Assignment. Word for word, reproduce each entry.

Stored items
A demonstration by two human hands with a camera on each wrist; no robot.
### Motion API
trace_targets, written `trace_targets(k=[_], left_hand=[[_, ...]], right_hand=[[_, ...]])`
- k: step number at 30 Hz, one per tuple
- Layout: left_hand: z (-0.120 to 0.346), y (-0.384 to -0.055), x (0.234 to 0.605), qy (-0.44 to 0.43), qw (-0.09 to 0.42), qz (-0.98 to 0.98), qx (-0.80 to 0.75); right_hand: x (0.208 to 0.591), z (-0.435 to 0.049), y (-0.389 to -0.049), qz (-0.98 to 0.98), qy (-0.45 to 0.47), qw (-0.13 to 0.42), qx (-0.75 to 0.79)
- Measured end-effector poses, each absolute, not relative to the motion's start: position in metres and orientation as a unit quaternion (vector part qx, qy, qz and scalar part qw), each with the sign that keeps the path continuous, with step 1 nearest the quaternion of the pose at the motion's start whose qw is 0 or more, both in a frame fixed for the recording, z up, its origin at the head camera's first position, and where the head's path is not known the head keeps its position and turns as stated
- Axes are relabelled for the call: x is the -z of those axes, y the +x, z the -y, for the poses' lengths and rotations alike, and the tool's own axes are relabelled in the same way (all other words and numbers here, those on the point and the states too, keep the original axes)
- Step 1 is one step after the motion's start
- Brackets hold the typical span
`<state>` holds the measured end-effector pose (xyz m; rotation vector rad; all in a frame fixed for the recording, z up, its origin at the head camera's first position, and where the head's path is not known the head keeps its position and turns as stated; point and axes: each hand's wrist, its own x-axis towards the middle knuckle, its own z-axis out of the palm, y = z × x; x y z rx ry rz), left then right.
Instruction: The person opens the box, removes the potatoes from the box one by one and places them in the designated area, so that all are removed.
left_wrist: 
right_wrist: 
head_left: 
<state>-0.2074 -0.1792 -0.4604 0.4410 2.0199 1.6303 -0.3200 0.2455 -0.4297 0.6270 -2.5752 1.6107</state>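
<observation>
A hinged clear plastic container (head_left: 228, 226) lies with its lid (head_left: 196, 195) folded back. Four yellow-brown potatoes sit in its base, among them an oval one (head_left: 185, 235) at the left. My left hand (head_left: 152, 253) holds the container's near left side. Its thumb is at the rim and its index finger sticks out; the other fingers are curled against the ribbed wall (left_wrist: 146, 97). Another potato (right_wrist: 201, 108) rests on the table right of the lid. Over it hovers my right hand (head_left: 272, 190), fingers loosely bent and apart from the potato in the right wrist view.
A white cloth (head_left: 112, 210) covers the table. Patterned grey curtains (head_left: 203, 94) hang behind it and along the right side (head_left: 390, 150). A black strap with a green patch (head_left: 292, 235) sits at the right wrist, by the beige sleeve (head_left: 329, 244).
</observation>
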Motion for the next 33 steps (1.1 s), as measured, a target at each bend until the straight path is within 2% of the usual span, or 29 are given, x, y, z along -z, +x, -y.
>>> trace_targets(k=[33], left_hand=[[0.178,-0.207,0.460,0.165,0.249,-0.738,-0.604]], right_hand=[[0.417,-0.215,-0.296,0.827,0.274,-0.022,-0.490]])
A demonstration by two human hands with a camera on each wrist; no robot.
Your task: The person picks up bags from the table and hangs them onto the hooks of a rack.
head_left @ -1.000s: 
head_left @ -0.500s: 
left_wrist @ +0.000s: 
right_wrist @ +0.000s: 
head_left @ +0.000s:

Response area.
A demonstration by two human hands with a camera on each wrist; no robot.
### Motion API
trace_targets, written `trace_targets(k=[_], left_hand=[[_, ...]], right_hand=[[_, ...]])`
- k: step number at 30 Hz, one per tuple
- Layout: left_hand: z (-0.120 to 0.346), y (-0.384 to -0.055), x (0.234 to 0.605), qy (-0.44 to 0.43), qw (-0.09 to 0.42), qz (-0.98 to 0.98), qx (-0.80 to 0.75); right_hand: x (0.208 to 0.591), z (-0.435 to 0.049), y (-0.389 to -0.049), qz (-0.98 to 0.98), qy (-0.45 to 0.47), qw (-0.13 to 0.42), qx (-0.75 to 0.79)
- Measured end-effector poses, each absolute, not relative to the motion's start: position in metres and orientation as a unit quaternion (vector part qx, qy, qz and scalar part qw), each with the sign that keeps the path continuous, with step 1 nearest the quaternion of the pose at the motion's start whose qw is 0 or more, both in a frame fixed for the recording, z up, its origin at the head camera's first position, and where the head's path is not known the head keeps its position and turns as stated
- Axes are relabelled for the call: x is the -z of those axes, y the +x, z the -y, for the poses' lengths and rotations alike, and the tool's own axes are relabelled in the same way (all other words and numbers here, those on the point and the states too, keep the original axes)
- Step 1 is one step after the motion's start
- Brackets hold the typical span
`<state>` holds the measured end-effector pose (xyz m; rotation vector rad; all in a frame fixed for the recording, z up, its origin at the head camera's first position, and where the head's path is not known the head keeps its position and turns as stated; point and axes: each hand's wrist, its own x-axis towards the middle knuckle, its own z-axis out of the palm, y = z × x; x y z rx ry rz), left then right.
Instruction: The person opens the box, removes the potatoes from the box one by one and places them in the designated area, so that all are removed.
left_wrist: 
right_wrist: 
head_left: 
<state>-0.2074 -0.1792 -0.4604 0.4410 2.0199 1.6303 -0.3200 0.2455 -0.4297 0.6270 -2.5752 1.6107</state>
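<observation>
A hinged clear plastic container (head_left: 228, 226) lies with its lid (head_left: 196, 195) folded back. Four yellow-brown potatoes sit in its base, among them an oval one (head_left: 185, 235) at the left. My left hand (head_left: 152, 253) holds the container's near left side. Its thumb is at the rim and its index finger sticks out; the other fingers are curled against the ribbed wall (left_wrist: 146, 97). Another potato (right_wrist: 201, 108) rests on the table right of the lid. Over it hovers my right hand (head_left: 272, 190), fingers loosely bent and apart from the potato in the right wrist view.
A white cloth (head_left: 112, 210) covers the table. Patterned grey curtains (head_left: 203, 94) hang behind it and along the right side (head_left: 390, 150). A black strap with a green patch (head_left: 292, 235) sits at the right wrist, by the beige sleeve (head_left: 329, 244).
</observation>
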Motion for the next 33 steps (1.1 s), as measured, a target at each bend until the straight path is within 2% of the usual span, or 29 are given, x, y, z along -z, +x, -y.
>>> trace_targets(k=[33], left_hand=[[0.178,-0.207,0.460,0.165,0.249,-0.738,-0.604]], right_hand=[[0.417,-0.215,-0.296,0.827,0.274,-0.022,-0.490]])
A demonstration by two human hands with a camera on each wrist; no robot.
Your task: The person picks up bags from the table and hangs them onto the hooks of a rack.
head_left @ -1.000s: 
head_left @ -0.500s: 
left_wrist @ +0.000s: 
right_wrist @ +0.000s: 
head_left @ +0.000s:

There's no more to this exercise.